I have bought a Sonos amp to use to stream a turntable to my Sonos system and have the option to add wired speakers later. Is it safe to use without wired speakers? I saw a similar thread about the connect amp zp120 but wanted to check it was the same answer!
Yes it’s fine. It will have to be assigned a unique Sonos ‘room’ name and will appear in the controller as such. But in the settings for this room just set the Autoplay room to one of your other Sonos ‘rooms’ and it will play fine.
If you never get wired speakers this will be a very expensive line in.
(You could get a decent pair of speakers second hand now, and sell them for not much less than you paid in a year or two, and upgrade to your ultimate speakers then.)
Thanks John! All up & running now.
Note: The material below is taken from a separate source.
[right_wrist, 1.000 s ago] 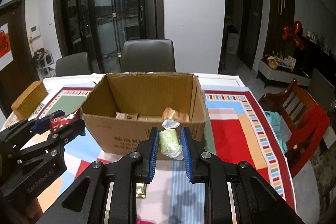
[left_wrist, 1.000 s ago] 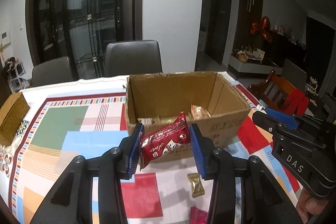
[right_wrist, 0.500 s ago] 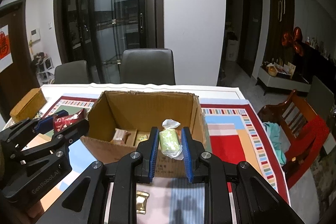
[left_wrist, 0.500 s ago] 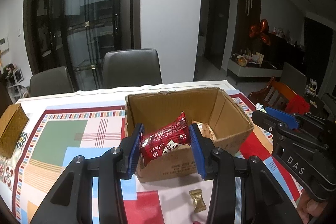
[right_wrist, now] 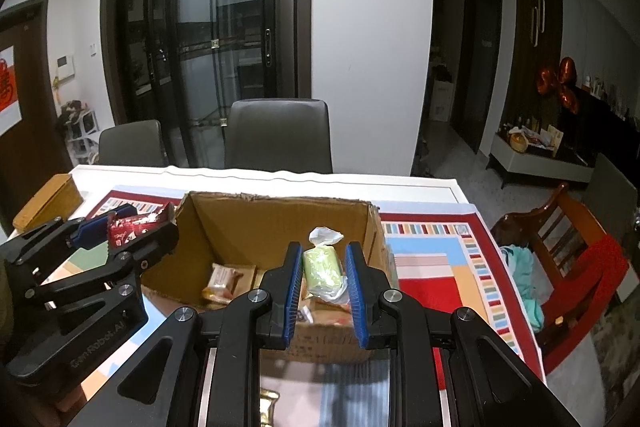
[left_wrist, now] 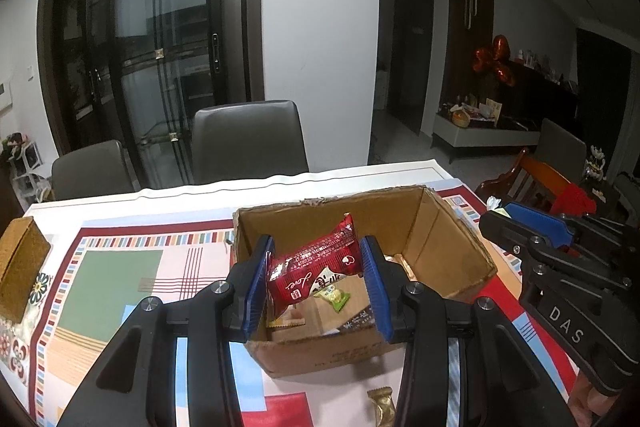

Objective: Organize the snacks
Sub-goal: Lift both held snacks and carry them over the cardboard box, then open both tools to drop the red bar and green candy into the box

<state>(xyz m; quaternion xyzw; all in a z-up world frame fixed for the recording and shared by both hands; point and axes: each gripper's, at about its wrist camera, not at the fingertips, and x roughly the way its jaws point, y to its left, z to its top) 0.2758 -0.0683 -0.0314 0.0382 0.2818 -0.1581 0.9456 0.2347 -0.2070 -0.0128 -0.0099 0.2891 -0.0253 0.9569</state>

Just got to let the dust settle before I broach the subject of speakers with the ‘finance department’! ;)
It’s interesting that you asked this question. In the very early days of vacuum tube audio, up to the late 1950’s and early 1960’s, vacuum tube amplifiers would often self destruct if the speakers were disconnected. This is the origin of the folklore that continues -- don’t run an amplifier without speakers. This vacuum tube amplifier fault was caused by improper design. The math required to create an “unconditionally stable” amplifier was not being routinely taught to young engineers. In fact the math was not fully developed until the mid 1940’s and was only available to a few at the PhD level. Until this math was discovered an unconditionally stable design was an accident. As transistors entered the market this math had filtered down to the undergraduate level and taught to a new wave of engineers who were designing unconditionally stable transistor amplifiers. Since these new engineers were not interested in the old fashioned tube amplifiers, the tube amplifier designs (by older designers) continued to be unstable. Finally, in the mid to late 1960’s new tube amplifier designs started using this math. It’s interesting that the early transistor amplifiers did not sound so good because of another math issue that was not pointed out until 1980. This is the origin of the folklore that a transistor amplifier sounds bad. Transistor amplifiers don’t need to sound bad -- just do the math. Anyway, these math issues are now behind us, but if you discover an ancient tube amplifier in an attic, don’t apply power unless speakers are connected.